L‘empathie est un terme qui ne figure pas dans le vocabulaire de Wolfgang Schäuble qui a voué sa vie entière à la politique, à son parti, à sa carrière qui elle, n‘allait jamais aboutir. La frustration qui en résulte, se ressent dans son discours, parfois aux limites du malicieux, toujours dans une intransigeance la plus absolue. Est-ce que Schäuble veut ainsi partager l‘échec de sa vie politique avec le reste de l‘Europe ?

Schäuble fait partie d‘une génération d‘hommes et de femmes politiques qui, heureusement, sont sur le point de prendre la retraite. 43 ans (bientôt 44) de vie de parlementaire, 43 ans de jeux du pouvoir, 43 ans de lutte pour arriver là où il n‘est jamais arrivé, un terrible attentat, des scandales – l‘homme a vécu une vie politique des plus intéressantes, mais il est temps qu‘il laisse la place à une autre génération qui comprend mieux les enjeux de notre époque. A 73 ans, il semble être décroché du monde d‘aujourd‘hui et il serait souhaitable qu‘il quitte ses fonctions avant de pouvoir causer davantage de dégâts à l‘Europe et aux peuples européens.

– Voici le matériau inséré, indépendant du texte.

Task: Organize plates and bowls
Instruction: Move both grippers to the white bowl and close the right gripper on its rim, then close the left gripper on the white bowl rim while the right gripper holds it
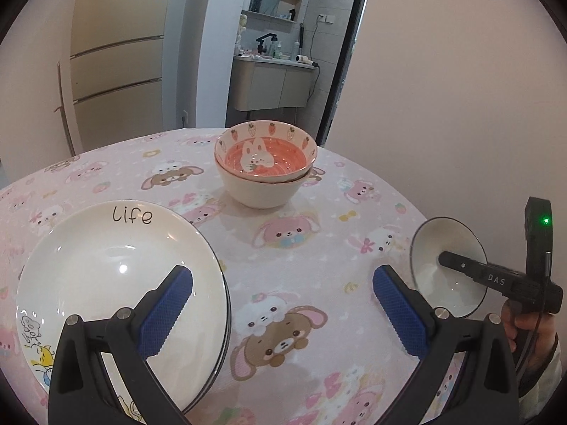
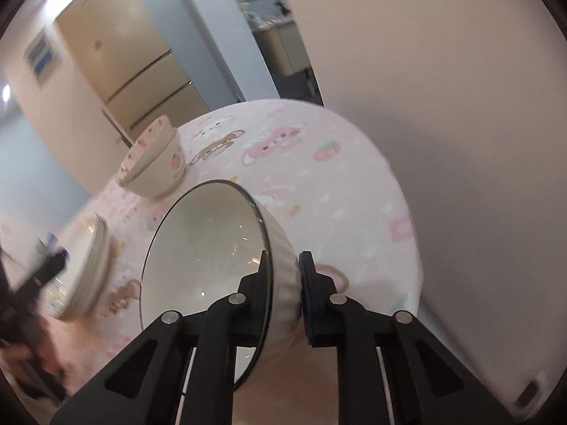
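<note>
Right gripper [image 2: 285,276] pinches white bowl [image 2: 209,248]; blurred, probably stacked plates [image 2: 90,265] beside.

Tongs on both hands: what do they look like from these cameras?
Both tongs are black linkage frames with silver pivot bolts and blue textured pads: left tongs, right tongs. Seen from the left camera, the right one bears white "DAS" lettering, a green light and a thin cable.

Left wrist view: looks forward and down over the table [image 1: 283,265], between its tool's fingers [image 1: 166,308], toward a doorway.
Right wrist view: tilted, very close behind a white bowl [image 2: 209,258].
Shared: stacked bowls [image 1: 264,166], plates [image 1: 117,283], that bowl.
</note>
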`<state>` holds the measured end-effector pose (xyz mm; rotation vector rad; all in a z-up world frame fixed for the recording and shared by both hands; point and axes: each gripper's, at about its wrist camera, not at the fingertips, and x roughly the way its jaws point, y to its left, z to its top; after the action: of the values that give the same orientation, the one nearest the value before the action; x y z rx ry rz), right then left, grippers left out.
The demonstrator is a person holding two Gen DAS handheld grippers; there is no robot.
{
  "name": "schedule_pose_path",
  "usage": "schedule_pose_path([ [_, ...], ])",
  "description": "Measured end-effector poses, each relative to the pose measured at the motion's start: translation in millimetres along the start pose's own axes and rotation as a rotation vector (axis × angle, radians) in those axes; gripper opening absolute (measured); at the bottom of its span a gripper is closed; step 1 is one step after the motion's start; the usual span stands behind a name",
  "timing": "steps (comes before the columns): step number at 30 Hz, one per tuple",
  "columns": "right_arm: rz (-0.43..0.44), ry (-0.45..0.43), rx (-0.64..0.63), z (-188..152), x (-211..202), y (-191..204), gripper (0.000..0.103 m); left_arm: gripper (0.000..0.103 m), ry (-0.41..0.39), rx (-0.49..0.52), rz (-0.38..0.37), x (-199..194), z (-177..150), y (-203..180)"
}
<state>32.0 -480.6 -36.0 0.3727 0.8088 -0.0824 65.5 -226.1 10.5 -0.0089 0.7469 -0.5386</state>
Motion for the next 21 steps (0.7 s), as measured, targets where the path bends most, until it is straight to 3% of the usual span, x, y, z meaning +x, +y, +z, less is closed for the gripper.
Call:
schedule_pose_path([
  [5,-0.032,-0.052,-0.126,5,-7,33,0.015,0.103,-0.005,0.007,-0.044,-1,0,-6],
  [9,-0.039,-0.071,-0.256,1,-7,63,0.016,0.103,-0.017,-0.012,-0.142,2,5,-11],
  [13,0.004,-0.063,-0.293,-4,-5,76,0.016,0.103,-0.004,-0.012,-0.195,9,6,-16],
  [21,0.050,-0.057,-0.295,-8,-3,89,0.017,0.103,0.065,-0.045,-0.203,20,-4,-6],
])
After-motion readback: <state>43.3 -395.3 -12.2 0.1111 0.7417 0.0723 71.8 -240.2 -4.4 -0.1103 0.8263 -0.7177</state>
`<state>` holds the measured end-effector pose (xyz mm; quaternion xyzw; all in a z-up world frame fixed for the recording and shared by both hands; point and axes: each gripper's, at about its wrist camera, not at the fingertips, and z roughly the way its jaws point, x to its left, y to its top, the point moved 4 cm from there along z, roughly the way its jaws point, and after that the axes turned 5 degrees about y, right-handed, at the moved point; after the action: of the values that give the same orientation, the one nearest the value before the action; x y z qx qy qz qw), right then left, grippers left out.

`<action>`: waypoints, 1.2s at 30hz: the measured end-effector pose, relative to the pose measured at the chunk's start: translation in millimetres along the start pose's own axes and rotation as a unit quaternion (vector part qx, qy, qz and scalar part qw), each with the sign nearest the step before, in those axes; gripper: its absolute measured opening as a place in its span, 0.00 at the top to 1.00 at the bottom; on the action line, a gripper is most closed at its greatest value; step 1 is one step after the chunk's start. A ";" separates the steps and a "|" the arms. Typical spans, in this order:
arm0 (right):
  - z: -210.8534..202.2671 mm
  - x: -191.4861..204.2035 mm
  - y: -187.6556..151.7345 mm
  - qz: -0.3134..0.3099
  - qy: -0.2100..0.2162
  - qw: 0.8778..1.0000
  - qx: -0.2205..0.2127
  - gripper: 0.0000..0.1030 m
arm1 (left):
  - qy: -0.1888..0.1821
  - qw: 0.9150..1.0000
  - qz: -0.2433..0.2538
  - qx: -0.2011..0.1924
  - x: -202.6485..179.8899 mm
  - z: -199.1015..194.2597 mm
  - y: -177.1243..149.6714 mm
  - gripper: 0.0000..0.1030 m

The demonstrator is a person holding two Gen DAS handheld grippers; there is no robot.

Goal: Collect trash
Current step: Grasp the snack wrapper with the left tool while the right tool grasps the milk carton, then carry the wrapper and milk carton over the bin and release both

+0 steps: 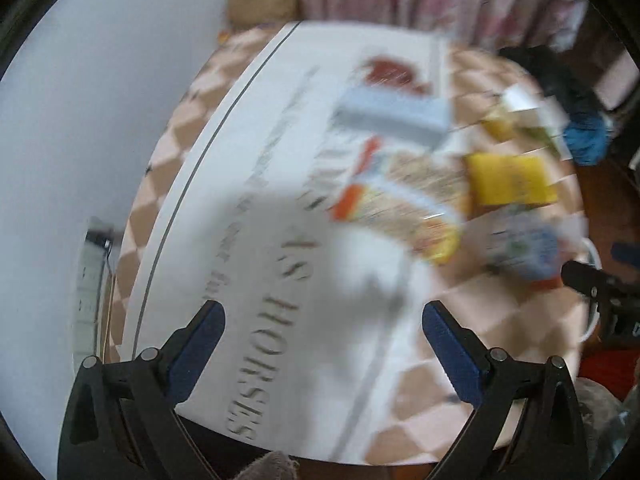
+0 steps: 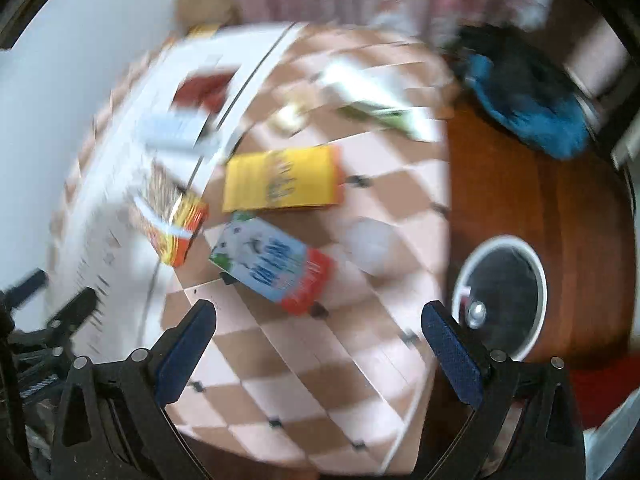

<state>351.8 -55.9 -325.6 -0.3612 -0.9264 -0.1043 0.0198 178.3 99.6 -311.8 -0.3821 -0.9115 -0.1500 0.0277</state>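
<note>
- Both grippers hung above the tabletop (image 2: 304,364), a checked pink-and-brown cloth, with nothing picked up; judging by that, the step in hand was the approach — choosing a first piece of trash.
- The left gripper (image 1: 323,320) had its fingers spread wide and empty, over a white printed sheet (image 1: 248,208) that covered the tabletop's left part.
- The right gripper (image 2: 319,318) also had its fingers wide apart and empty, aimed toward a blue-and-white carton (image 2: 276,264) with a red end.
- That carton lay flat on the cloth, near the middle of the right wrist view. Its long axis ran diagonally, the red end pointing down-right toward the right gripper, the other end up-left.
- Just beyond it lay a yellow packet (image 2: 280,180), its long axis roughly across the view; to the left, an orange-and-yellow box (image 2: 176,220) rested at the sheet's edge. Motion blur hid finer detail.
- A white-rimmed bin (image 2: 500,300) with a dark inside stood on the wooden floor (image 2: 560,208), beside the tabletop's right edge.
- The next move likely called for lowering the right gripper and turning it across the carton's narrow width before closing.
</note>
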 end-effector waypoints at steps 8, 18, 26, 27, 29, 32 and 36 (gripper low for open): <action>67.5 40.0 22.6 -0.094 -0.046 0.992 0.067 0.18 | -0.008 1.000 0.002 0.015 18.2 27.6 7.2 0.02; 51.4 -15.0 5.3 0.140 0.046 0.988 0.054 0.30 | -0.099 0.992 0.077 0.005 -39.2 34.2 60.3 0.02; 61.1 -23.4 5.2 0.126 0.042 0.989 0.058 0.30 | -0.107 0.986 0.124 -0.007 -72.2 55.9 79.6 0.26; 63.7 -20.8 6.1 0.122 0.039 0.990 0.059 0.30 | -0.106 0.987 0.122 -0.011 -71.9 54.6 79.5 0.33; 69.8 -12.0 10.9 0.114 0.029 0.992 0.056 0.30 | -0.099 0.987 0.121 -0.021 -69.9 51.2 78.2 0.58; 72.3 -7.8 7.3 0.100 0.017 0.994 0.047 0.33 | -0.097 0.988 0.121 -0.025 -66.8 46.9 69.9 0.72; 70.9 -1.1 3.6 0.087 0.000 0.996 0.033 0.35 | -0.065 0.989 0.124 -0.041 -59.6 41.9 55.1 0.77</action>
<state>357.8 -39.3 -394.4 -0.4397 -0.8944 -0.0711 0.0403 262.0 107.4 -347.7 -0.5019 -0.8500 -0.1574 -0.0283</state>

Wolfgang Schäuble, hautement décoré, compte parmi ceux qui sont responsables pour la transformation de l‘Europe en une sorte d‘aire de jeu pour le grand capital, au détriment des 500 millions d‘Européens et Européennes. Il aurait aimé entrer dans les livres d‘histoire en tant qu‘architecte d‘une nouvelle Europe – mais si jamais il y entrerait, ce serait plus pour avoir été l‘un des fossoyeurs des valeurs humanistes européennes. Pourtant, on peut partir du principe que Schäuble avait les meilleures intentions du monde en ce qui concerne l‘Europe. Mais comme pour le reste de sa carrière, au niveau de la construction européenne, Schäuble n‘a pas pu atteindre son but non plus. C‘est toute la tragédie de cet homme – qui devait arrêter maintenant de se venger sur l‘Europe pour avoir manqué ses objectifs personnels.